A small drone hovers during a meet-up of the D.C. Area Drone User Group on Feb. 1.
Robert MacPherson
AFP/Getty Images
A small drone hovers during a meet-up of the D.C. Area Drone User Group on Feb. 1.

Overturning a federal judge's ruling that the Federal Aviation Administration had overstepped in fining a man $10,000 for flying a small drone, the National Transportation Safety Board says the agency has the authority to regulate such drones.

The NTSB ruling brings a new twist in the FAA's case against Raphael Pirker, the man who was fined for flying a small drone "near the University of Virginia to film a commercial video in 2011," as the Two-Way reported earlier this year, when a judge ruled in Pirker's favor and threw out the FAA's fine.

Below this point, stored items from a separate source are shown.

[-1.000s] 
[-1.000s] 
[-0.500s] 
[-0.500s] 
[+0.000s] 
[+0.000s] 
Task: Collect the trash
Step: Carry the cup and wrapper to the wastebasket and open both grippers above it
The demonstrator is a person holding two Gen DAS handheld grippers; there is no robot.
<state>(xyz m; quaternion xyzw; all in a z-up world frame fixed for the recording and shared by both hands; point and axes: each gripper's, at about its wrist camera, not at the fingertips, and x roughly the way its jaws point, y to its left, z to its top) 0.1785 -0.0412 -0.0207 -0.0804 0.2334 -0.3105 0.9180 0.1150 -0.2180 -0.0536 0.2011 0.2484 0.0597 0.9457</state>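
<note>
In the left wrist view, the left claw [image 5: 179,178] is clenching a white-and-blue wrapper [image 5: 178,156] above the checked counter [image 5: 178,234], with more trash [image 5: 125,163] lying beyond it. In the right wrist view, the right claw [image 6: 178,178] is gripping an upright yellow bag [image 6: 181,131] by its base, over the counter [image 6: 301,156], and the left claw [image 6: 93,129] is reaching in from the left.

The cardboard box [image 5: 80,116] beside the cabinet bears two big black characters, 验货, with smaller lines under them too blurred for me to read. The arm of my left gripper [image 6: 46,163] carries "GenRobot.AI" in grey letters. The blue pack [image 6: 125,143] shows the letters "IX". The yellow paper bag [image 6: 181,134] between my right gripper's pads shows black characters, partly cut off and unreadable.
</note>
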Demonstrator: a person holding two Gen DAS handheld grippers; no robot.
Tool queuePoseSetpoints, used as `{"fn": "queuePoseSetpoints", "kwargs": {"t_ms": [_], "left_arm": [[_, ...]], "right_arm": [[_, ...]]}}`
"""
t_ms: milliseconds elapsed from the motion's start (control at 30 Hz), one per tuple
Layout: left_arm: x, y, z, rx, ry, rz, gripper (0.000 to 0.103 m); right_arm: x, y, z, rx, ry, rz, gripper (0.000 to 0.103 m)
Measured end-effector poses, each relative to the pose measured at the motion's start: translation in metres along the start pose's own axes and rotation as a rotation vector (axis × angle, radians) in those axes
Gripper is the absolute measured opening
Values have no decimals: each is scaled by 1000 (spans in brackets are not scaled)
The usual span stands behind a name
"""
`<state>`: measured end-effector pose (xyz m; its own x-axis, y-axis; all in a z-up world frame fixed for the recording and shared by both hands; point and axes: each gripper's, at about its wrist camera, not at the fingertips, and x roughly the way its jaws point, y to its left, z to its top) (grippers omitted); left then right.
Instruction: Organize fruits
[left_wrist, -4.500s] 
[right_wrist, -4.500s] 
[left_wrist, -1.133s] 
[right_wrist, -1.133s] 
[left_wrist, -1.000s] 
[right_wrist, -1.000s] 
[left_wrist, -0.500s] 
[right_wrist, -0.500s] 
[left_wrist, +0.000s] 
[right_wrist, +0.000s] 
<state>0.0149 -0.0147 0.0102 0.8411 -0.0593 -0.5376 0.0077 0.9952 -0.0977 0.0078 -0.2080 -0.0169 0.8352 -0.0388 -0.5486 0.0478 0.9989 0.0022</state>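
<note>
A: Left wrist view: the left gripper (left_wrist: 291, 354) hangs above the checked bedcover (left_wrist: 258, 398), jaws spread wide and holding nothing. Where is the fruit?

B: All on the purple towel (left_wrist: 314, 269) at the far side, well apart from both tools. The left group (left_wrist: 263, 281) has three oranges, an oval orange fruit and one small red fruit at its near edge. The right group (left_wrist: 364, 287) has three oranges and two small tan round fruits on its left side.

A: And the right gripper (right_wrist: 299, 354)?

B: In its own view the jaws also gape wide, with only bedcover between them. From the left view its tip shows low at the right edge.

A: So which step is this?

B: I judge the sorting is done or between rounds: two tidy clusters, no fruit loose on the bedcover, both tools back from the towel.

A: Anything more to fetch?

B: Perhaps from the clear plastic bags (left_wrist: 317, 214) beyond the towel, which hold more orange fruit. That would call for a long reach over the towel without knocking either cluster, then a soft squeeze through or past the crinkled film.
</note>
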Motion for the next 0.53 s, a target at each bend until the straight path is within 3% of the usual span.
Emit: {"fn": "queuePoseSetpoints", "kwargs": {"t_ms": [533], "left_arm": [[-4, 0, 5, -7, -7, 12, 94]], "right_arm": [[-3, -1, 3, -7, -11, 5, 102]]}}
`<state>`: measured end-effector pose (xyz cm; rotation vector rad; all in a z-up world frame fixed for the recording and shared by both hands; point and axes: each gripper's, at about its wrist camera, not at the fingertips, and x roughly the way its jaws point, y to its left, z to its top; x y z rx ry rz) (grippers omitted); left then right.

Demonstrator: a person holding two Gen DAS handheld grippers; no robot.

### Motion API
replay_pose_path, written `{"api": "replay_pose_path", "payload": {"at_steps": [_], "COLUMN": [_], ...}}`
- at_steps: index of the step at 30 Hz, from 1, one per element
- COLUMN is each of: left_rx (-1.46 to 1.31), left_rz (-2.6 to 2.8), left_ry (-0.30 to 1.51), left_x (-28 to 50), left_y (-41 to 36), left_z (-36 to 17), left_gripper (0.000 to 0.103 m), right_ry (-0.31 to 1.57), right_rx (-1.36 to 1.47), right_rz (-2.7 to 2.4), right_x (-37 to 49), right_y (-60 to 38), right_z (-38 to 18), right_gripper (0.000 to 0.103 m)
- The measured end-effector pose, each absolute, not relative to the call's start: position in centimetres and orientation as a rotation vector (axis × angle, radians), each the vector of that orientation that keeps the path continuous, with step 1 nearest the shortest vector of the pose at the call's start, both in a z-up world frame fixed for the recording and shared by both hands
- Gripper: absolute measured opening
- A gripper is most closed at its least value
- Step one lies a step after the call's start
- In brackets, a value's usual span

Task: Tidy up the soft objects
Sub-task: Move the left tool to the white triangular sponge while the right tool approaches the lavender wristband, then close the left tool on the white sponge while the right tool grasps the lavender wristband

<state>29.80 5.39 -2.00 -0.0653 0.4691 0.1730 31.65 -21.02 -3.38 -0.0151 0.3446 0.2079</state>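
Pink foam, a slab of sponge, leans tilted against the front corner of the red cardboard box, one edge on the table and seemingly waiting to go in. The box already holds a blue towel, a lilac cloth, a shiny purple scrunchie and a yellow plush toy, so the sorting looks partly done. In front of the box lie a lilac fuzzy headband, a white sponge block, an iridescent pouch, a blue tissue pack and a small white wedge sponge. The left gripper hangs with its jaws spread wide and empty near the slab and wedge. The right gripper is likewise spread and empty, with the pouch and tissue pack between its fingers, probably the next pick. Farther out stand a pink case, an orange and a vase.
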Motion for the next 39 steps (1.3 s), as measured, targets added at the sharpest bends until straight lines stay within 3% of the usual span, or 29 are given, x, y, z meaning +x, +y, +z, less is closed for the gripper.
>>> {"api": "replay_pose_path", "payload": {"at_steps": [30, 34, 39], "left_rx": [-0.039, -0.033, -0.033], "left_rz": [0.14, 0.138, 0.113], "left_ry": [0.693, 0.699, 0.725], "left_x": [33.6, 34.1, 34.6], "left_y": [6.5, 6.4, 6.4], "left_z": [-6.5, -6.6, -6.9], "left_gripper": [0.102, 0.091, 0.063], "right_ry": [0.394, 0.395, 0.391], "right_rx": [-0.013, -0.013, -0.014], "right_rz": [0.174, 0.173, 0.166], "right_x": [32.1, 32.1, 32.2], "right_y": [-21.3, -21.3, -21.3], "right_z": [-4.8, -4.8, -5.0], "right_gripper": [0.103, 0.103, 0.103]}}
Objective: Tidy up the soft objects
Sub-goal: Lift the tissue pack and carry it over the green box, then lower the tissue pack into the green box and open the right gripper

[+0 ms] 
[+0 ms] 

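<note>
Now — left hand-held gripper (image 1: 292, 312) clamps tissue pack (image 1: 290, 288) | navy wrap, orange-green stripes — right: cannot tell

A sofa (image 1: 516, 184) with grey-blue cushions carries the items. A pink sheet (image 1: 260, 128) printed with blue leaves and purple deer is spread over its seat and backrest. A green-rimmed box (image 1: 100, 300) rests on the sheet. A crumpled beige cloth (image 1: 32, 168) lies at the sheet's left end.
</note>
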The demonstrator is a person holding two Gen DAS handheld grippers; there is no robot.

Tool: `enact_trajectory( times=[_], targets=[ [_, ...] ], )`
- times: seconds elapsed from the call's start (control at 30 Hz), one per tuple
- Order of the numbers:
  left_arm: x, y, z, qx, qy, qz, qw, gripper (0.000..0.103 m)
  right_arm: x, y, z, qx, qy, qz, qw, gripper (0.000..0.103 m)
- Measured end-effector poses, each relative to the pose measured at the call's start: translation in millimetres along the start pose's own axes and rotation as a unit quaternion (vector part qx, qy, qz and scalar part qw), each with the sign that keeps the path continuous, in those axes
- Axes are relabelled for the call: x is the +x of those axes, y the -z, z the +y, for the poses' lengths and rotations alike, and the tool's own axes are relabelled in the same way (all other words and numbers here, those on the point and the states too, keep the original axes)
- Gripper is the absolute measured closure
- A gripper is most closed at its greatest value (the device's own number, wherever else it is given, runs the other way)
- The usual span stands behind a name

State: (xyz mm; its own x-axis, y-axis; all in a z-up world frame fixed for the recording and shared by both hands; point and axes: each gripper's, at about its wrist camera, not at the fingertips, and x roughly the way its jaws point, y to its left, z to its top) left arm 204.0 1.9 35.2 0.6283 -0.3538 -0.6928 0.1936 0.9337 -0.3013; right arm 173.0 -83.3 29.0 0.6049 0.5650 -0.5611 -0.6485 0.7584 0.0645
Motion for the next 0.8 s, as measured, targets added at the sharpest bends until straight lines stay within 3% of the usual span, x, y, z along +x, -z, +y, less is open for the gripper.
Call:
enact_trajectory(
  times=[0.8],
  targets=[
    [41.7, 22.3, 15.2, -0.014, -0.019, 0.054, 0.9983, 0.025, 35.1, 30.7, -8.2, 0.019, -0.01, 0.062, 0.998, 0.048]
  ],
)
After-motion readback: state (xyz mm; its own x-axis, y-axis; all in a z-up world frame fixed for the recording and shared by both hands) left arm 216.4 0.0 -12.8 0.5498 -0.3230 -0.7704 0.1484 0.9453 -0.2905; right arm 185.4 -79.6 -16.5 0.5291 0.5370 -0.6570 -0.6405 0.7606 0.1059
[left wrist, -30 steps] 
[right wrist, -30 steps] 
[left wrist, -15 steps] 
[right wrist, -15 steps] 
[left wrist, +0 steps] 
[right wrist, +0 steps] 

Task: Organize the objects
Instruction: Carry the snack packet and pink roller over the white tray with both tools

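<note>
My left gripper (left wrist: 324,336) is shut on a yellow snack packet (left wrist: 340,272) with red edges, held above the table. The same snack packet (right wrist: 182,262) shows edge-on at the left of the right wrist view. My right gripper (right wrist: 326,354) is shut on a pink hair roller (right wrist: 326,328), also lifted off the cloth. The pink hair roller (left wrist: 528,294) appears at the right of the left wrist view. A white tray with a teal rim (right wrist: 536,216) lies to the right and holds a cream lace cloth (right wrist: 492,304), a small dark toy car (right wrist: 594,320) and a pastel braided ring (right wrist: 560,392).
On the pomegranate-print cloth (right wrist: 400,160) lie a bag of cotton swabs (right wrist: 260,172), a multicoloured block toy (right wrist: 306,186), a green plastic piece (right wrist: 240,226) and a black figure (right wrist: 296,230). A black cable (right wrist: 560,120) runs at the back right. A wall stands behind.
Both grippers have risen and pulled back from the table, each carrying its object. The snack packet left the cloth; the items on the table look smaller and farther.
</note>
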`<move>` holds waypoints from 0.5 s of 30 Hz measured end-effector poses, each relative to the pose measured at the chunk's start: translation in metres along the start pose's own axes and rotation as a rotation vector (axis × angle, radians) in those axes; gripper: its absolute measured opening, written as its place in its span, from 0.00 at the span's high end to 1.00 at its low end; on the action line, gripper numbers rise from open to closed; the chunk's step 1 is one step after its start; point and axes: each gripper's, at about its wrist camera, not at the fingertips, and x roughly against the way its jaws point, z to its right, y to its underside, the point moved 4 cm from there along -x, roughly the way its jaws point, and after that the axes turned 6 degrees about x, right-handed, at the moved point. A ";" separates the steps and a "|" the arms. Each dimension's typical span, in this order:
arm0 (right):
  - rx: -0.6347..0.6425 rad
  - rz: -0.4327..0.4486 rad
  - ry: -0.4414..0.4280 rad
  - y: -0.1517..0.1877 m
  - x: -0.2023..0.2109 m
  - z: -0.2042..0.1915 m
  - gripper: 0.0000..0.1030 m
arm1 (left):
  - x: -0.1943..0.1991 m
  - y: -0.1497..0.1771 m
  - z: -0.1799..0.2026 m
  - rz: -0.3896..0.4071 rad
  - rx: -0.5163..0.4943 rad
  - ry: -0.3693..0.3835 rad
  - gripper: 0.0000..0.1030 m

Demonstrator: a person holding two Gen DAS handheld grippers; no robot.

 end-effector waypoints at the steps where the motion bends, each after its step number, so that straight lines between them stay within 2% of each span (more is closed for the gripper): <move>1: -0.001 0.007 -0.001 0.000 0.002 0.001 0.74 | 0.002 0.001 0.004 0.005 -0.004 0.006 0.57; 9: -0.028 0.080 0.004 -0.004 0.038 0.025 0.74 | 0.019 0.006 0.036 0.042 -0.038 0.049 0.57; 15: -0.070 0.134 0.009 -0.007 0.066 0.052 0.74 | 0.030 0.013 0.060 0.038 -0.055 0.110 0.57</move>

Responding to today's ruling, the FAA said, "The National Transportation Safety Board affirmed the agency's position that unmanned aircraft systems (UAS) meet the legal definition of 'aircraft,' and that the agency may take enforcement action against anyone who operates a UAS or model aircraft in a careless or reckless manner."

The issue of regulating drones has been a hot topic as they've become both more capable and affordable. The debate has touched on issues from their use for aerial photos and movie-making to delivering beer. This summer, the FAA issued its first-ever permit for an unmanned aircraft to fly over U.S. territory (to look for oil in Alaska).

The current case stems from a complaint that said Pirker flew his Ritewing Zephyr drone at altitudes from 10 feet above ground to 1,500 feet above ground – and "directly towards an individual standing on a ... sidewalk causing the individual to take immediate evasive maneuvers so as to avoid being struck."

The drone was equipped with a camera; Pirker reportedly had been hired to record aerial images of the UVA campus in Charlottesville. He claimed that his drone, which widely retails for less than $200, was a "model aircraft" and thus didn't fall into the category of "aircraft" regulated by the FAA.

A federal judge agreed with that view – and warned that the FAA's stance invited "the risible argument that a flight in the air of, e.g., a paper aircraft, or a toy balsa wood glider," could subject those craft's "operator" to FAA regulations.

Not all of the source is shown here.